These comparisons had additional limitations. Where people live (urban vs. rural) does not necessarily represent the location at which they seek care. The urban–rural variable in the DHS dataset describes respondents’ places of residence, whereas in the CA-IeDEA dataset, it describes clinic location. PLWH have been shown to travel longer distances than HIV-negative patients for care, so some patients at urban CA-IeDEA clinics may live in rural areas.⁵¹ Further, the CA-IeDEA clinics were located in the capital provinces, while DHS data included other urban localities; some differences in sociodemographic characteristics seen may be due to economic migration patterns to the capital regions.

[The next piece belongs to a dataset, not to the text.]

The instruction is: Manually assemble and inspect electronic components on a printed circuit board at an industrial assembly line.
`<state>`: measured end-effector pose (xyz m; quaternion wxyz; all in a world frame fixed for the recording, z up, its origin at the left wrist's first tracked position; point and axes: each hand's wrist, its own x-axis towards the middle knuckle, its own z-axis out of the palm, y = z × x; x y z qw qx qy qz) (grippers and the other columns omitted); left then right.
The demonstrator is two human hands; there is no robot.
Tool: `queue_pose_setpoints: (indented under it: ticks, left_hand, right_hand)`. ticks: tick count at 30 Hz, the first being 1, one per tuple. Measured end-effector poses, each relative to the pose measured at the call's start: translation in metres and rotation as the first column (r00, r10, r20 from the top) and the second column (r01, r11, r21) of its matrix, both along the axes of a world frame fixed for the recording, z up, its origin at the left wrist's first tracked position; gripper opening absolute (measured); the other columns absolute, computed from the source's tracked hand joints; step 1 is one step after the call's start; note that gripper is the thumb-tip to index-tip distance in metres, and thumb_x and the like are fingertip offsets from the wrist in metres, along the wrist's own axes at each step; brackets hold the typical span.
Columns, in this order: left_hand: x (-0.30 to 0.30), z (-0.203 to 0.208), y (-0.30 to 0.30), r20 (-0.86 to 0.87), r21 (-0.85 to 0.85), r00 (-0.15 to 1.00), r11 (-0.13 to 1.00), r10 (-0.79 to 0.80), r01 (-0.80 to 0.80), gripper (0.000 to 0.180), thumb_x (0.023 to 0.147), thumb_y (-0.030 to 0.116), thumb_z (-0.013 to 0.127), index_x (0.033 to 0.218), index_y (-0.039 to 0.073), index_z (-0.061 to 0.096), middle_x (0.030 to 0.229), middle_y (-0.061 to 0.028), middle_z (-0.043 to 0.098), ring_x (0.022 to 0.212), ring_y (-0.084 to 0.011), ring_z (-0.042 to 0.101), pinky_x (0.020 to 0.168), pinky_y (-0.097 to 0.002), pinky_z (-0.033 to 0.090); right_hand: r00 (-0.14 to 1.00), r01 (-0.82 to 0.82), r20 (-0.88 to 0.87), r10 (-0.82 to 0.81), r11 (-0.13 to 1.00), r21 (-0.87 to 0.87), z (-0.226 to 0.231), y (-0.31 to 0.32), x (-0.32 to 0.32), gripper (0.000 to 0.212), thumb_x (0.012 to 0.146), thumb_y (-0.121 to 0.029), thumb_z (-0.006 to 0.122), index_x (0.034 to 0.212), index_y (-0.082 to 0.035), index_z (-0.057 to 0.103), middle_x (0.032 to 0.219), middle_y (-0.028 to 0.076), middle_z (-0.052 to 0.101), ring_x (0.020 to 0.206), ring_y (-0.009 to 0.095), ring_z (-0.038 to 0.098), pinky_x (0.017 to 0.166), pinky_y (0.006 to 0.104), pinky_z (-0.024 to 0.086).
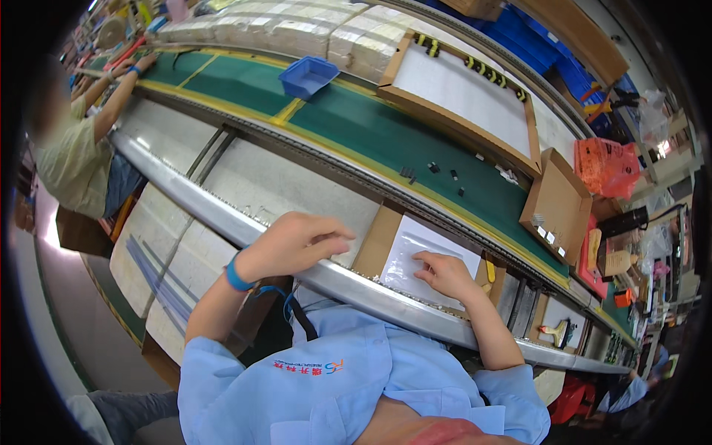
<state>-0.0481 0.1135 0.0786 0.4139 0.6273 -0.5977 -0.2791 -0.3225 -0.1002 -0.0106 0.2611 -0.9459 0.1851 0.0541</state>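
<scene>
My left hand (300, 239), with a blue band at the wrist, hovers by the metal rail (326, 278) with fingers bent and thumb apart; nothing shows in it. Bent fingers of my right hand (447, 276) reach over a clear plastic bag (404, 261), thumb apart from them; I cannot tell whether they touch it. Under the bag is a white sheet (461, 256) in a shallow cardboard box (377, 241). A yellow-handled tool (490, 271) lies near that box's right end.
Beyond the rail runs a green conveyor belt (356, 130) bearing a blue bin (308, 76) and several small dark parts (434, 168). Cardboard trays (460, 104) and a red plastic bag (608, 167) stand at the far right. A co-worker's arm (115, 111) reaches over the belt at the left.
</scene>
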Motion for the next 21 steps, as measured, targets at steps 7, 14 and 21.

Moreover, CA-IeDEA sites may not be representative of all HIV clinics within these capital regions as they were selected because of their relatively large caseloads and capacity to provide HIV care. Additionally, marginalized groups such as sex workers and LGBT are often hard to reach⁵² and may not be captured by DHS sampling methodologies and may be overrepresented in the CA-IeDEA cohorts, particularly in Burundi where one of the clinics had undertaken concerted outreach to the LGBT community. Finally, we were only able to compare a small set of characteristics due to data availability. Given the small sample sizes in DHS data, we compared characteristics stratified by sex only and were not able to make finer comparisons such as comparing the age distributions by marital status for men and women.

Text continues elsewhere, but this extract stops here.